Environment Agency and Natural England should be merged, MPs say


The Department for Environment, Food and Rural Affairs should take advantage of wide-ranging plans for regulatory change and consider merging the Environment Agency with Natural England, watchdog MPs have said. 

Public Accounts Committee members said that combining the organisations’ regulatory responsibilities could result in a single organisational culture that balances protection and enhancement of nature and the environment with supporting economic growth. 

The committee, which focuses on value for money and efficiency in public services, also questioned whether the regulators overseen by Defra have the resources and skills to manage the changes proposed following three major reviews last year. 

Those reviews made 149 recommendations to the department and its arm’s-length bodies. A recurring finding was that the current regulatory system is not achieving the intended outcomes for the environment or the economy. 

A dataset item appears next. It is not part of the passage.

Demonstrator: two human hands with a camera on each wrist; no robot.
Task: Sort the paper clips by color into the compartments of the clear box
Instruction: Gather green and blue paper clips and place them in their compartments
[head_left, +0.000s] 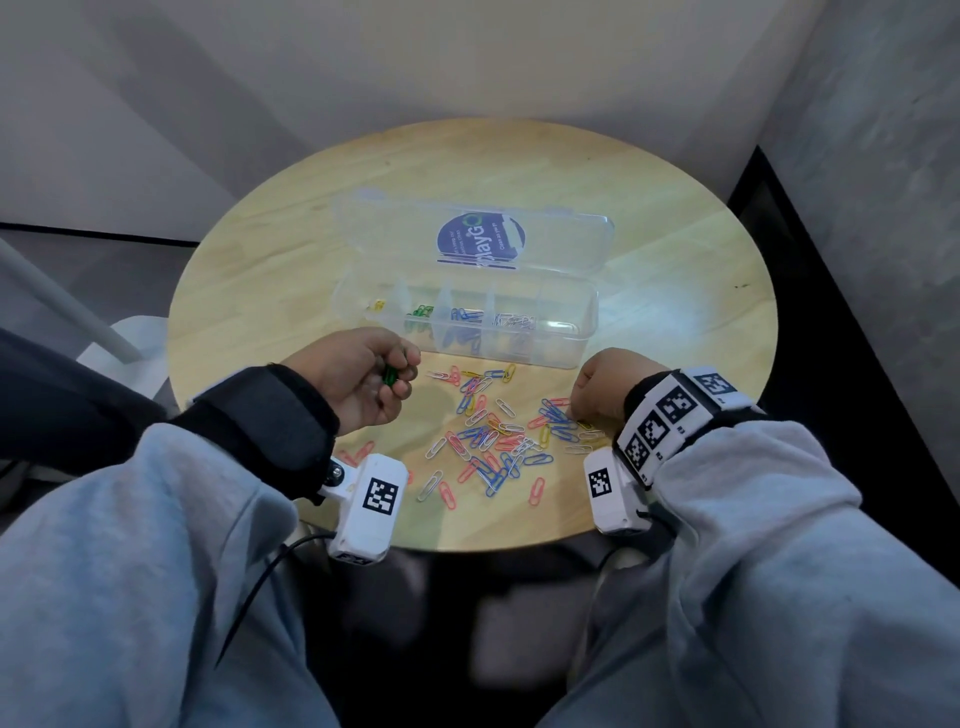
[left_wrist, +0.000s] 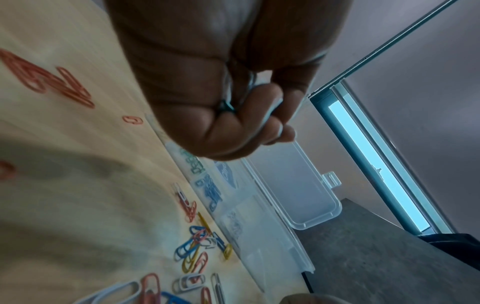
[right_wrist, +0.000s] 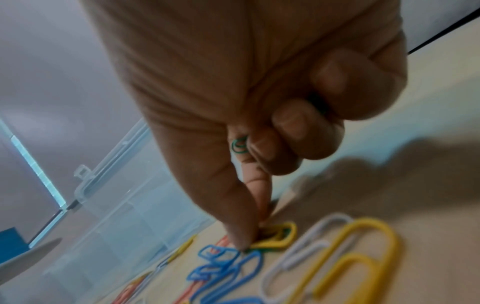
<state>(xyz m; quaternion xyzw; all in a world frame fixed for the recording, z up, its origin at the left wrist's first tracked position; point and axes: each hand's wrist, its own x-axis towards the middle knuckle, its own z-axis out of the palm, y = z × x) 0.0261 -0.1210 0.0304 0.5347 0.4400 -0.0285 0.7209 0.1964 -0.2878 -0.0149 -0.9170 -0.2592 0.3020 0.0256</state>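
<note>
The clear box stands open mid-table, with yellow, green, blue and white clips in separate compartments; the rightmost one looks bare. Its lid lies back behind it. A mixed pile of paper clips lies in front of the box. My left hand hovers left of the pile, fingers curled round green clips, whose tip also shows as a green clip. My right hand is at the pile's right edge. It keeps green clips in its curled fingers, while thumb and forefinger pinch at a green clip under a yellow clip.
The round wooden table ends close to my body, with a dark floor to its right. A few red clips lie by my left wrist. A white object sits off the table's left edge. Walls rise behind the table.
</note>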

One of the reviews, Sir Jon Cunliffe’s Independent Water Commission report, recommended the abolition of Ofwat. A new regulator will take over responsibility for water functions that are currently spread across Ofwat, the Environment Agency, Natural England and the Drinking Water Inspectorate. 

When he announced the abolition of Ofwat in July last year, then environment secretary Steve Reed said the Environment Agency and Natural England would retain their non-water remits and responsibilities. 

However, in today’s report, PAC members said Defra should use water-regulation reform as an “opportunity” to examine the case for bringing the Environment Agency and Natural England together as a single entity. 

They said regulators faced a “lack of strategic direction” from Defra that limited their ability to plan coherently, target resources effectively and demonstrate how their work contributes to statutory environmental objectives.  

“As a first step towards developing a coordinated plan, Defra should set out a clear vision for environmental regulation with a focus on what matters and what makes the most difference,” they said. “Defra should take the opportunity presented by the changes in water regulation to explore the merits of bringing all its regulatory functions together to improve efficiency and enable the establishment of a single organisational culture which balances protection and enhancement of nature and the environment with supporting economic growth.” 

MPs added: “If Natural England and the Environment Agency are not to be merged, then Defra should conduct a thorough examination to determine where they could cooperate more closely, such as in planning, legal functions, comprehensive advice and IT.” 

PAC said that as the “large volume” of activity related to regulatory reform did not appear well co-ordinated, they are “sceptical that regulators have the resources and skills to manage the upcoming changes”. 

Committee members said that within six months Defra should publish a detailed plan setting out how it intends to change the overall regulatory environment, how it is implementing the 149 recommendations, what assurance it has that regulators have the resources they need, and when the change will be completed.  

They added that the plan should include a clear statement of what legislative change is required and when. 

PAC chair Sir Geoffrey Clifton-Brown said the UK has “obvious and glaring” problems with how environmental regulation is delivered.  

“Regulators are drowning in recommendations from multiple reviews,” he said. “Our report finds that the current position that regulators are not sufficiently resourced to follow this multiplicity of recommendations, while still carrying out their responsibilities towards the environment. 

“One obvious solution to reduce the complexity which government should consider would be a merging of the responsibilities of Natural England and the Environment Agency. Whilst they do have slightly different roles in regulating the environment, some of their larger functions, such as monitoring the planning system and taking enforcement action significantly overlap. A single culture would be able to more coherently face outwards towards sectors that need to engage.” 

At a PAC hearing last week, on regulating for growth,  HM Treasury’s DG for growth and productivity, Jessica Glover, suggested Defra had gone down a different route.

She said merging regulators and bodies “takes an awful lot of time, effort and energy that could be spent making sure that you are co-operating effectively to support the aims you share”, and that Defra has instead introduced a lead environmental regulator model, which it is piloting on the Lower Thames Crossing and East West Rail.

“Those big infrastructure projects, as far as the project is concerned, just have one lead regulator,” she said. “They go to that regulator, and it is that regulator’s job to check what any other relevant regulators are providing – they are like a single front door for the project.”

Glover said Defra has also established an infrastructure board and a developers’ council, which are bodies designed to bring together the relevant people to make sure that problems “are being identified upstream, and that they are then surfaced, escalated and addressed”.

Civil Service World sought a response from Defra. It had not provided one at the time of publication.